* [What you need to do]:
Which lines below include the string "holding"? Please show each one.

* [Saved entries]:
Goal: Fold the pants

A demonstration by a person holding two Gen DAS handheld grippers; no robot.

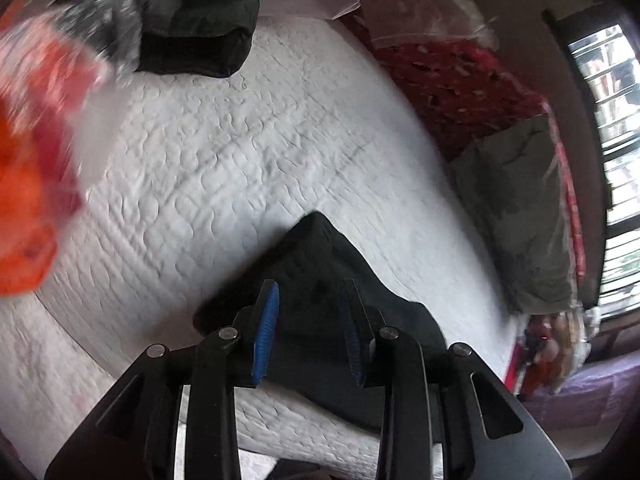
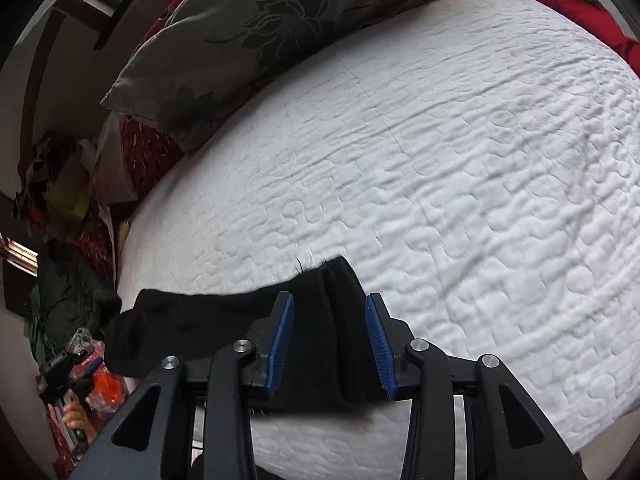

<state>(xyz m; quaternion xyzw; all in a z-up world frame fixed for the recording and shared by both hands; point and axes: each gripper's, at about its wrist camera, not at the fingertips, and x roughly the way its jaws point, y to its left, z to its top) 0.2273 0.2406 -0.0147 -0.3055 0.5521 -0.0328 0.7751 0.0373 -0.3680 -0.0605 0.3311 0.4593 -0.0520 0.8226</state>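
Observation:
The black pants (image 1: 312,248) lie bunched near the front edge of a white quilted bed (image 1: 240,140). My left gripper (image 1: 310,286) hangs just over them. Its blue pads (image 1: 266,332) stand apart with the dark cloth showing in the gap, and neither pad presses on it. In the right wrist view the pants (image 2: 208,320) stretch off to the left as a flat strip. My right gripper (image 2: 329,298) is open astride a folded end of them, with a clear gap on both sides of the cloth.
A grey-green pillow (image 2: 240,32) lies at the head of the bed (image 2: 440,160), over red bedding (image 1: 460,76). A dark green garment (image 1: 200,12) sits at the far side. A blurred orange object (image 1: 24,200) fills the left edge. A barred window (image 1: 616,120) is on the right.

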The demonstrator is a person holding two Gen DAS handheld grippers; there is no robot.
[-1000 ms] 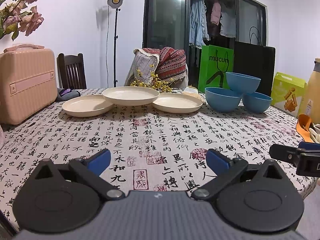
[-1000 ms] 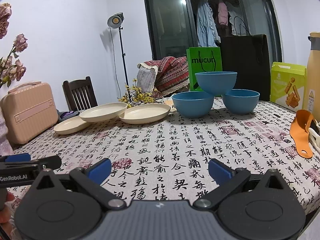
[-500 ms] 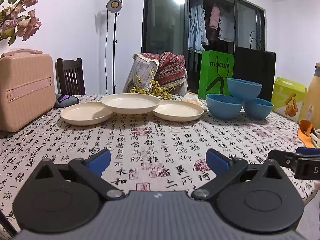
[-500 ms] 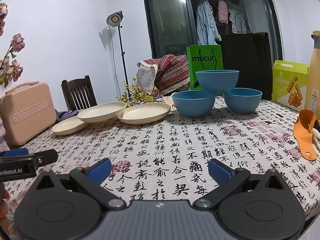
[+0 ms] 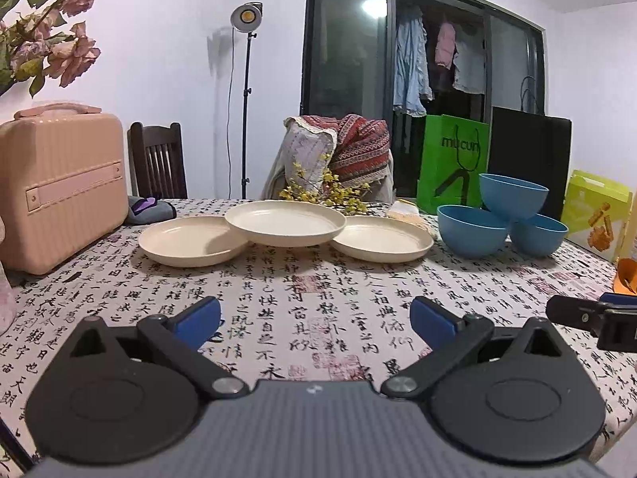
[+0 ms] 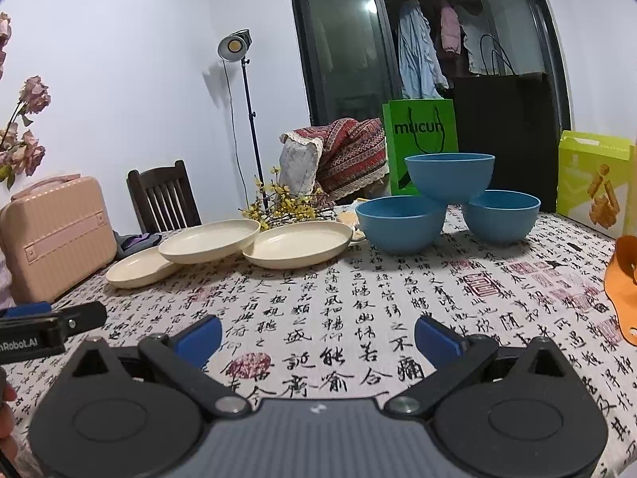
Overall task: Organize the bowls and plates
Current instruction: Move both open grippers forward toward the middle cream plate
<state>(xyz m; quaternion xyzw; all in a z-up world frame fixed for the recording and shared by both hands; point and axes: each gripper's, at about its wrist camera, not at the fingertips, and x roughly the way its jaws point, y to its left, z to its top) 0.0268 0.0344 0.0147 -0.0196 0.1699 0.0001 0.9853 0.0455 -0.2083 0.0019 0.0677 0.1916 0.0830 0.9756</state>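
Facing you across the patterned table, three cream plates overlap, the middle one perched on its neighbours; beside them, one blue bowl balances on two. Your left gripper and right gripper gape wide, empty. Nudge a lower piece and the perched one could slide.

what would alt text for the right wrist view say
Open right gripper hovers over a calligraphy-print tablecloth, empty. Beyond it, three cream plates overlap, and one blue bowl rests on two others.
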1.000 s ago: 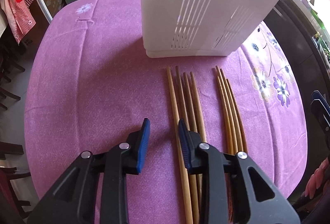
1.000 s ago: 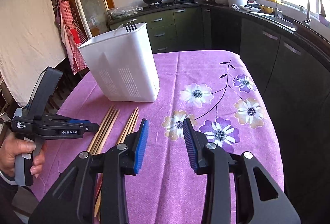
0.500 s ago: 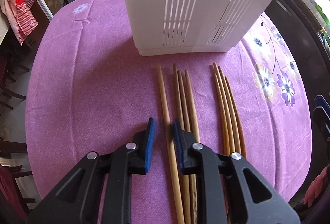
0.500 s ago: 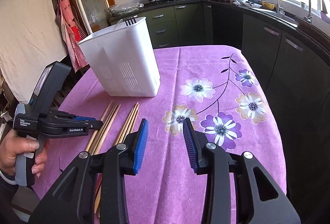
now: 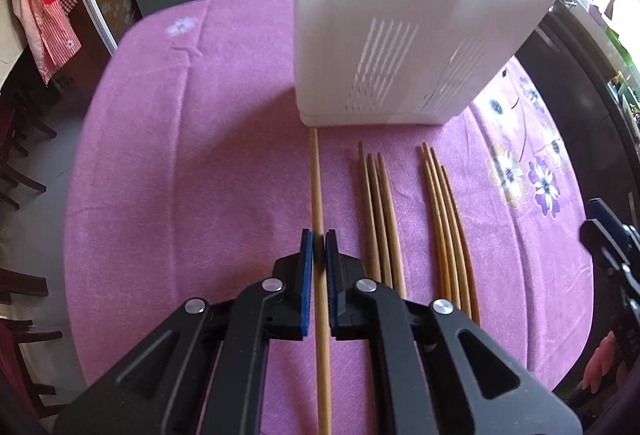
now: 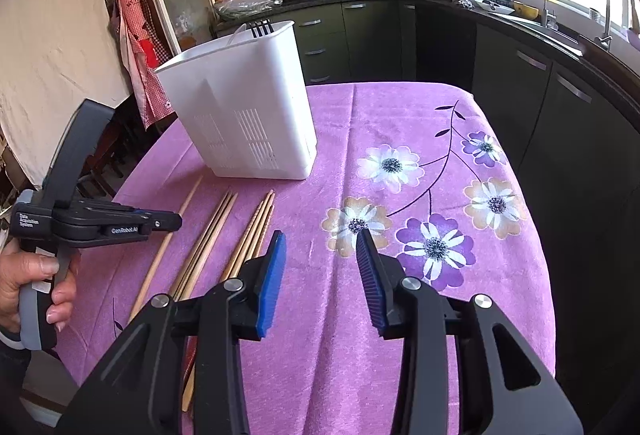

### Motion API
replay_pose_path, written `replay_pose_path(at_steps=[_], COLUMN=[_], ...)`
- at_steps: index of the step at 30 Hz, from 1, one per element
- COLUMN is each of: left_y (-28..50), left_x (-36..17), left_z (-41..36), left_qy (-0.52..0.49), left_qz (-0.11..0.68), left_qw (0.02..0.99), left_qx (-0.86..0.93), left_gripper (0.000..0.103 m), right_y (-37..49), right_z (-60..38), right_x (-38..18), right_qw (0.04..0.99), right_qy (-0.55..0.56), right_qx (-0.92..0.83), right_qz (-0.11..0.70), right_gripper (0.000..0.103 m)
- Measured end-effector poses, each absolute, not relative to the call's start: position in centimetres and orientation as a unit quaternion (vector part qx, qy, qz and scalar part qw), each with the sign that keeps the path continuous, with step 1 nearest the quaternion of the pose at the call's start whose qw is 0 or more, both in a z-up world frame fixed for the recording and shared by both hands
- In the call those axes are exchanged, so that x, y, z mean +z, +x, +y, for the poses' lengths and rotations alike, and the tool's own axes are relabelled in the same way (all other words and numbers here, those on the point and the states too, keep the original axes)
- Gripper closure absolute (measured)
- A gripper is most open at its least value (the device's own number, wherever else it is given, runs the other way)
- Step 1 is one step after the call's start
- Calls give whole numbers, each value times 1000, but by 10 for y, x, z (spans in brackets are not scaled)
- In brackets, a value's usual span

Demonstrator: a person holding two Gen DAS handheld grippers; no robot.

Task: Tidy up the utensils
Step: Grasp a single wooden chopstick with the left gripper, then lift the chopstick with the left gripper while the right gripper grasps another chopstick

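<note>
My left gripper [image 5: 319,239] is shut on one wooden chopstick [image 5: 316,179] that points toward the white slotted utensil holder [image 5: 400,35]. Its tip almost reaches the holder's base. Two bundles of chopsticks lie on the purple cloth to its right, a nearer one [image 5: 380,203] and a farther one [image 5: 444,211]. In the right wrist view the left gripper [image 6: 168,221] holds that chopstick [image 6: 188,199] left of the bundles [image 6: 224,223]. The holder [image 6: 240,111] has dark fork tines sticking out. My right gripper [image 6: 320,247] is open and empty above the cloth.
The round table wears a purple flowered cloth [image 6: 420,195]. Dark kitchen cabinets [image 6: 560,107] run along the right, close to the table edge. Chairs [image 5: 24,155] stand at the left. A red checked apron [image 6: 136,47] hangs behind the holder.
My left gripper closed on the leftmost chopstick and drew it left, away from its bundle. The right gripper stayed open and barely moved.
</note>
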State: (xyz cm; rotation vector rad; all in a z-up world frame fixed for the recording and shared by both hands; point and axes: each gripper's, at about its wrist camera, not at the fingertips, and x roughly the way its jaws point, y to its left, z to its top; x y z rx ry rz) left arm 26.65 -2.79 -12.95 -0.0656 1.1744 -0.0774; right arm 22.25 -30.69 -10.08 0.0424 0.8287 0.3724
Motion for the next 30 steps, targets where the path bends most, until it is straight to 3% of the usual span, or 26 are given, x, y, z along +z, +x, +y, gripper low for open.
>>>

* [Response to the exercise]:
A demonstration by a person holding two Gen DAS handheld grippers; no robot.
The demonstrator is a person holding two Gen DAS handheld grippers; there is no robot.
Demonstrator: a person holding two Gen DAS handheld grippers; no robot.

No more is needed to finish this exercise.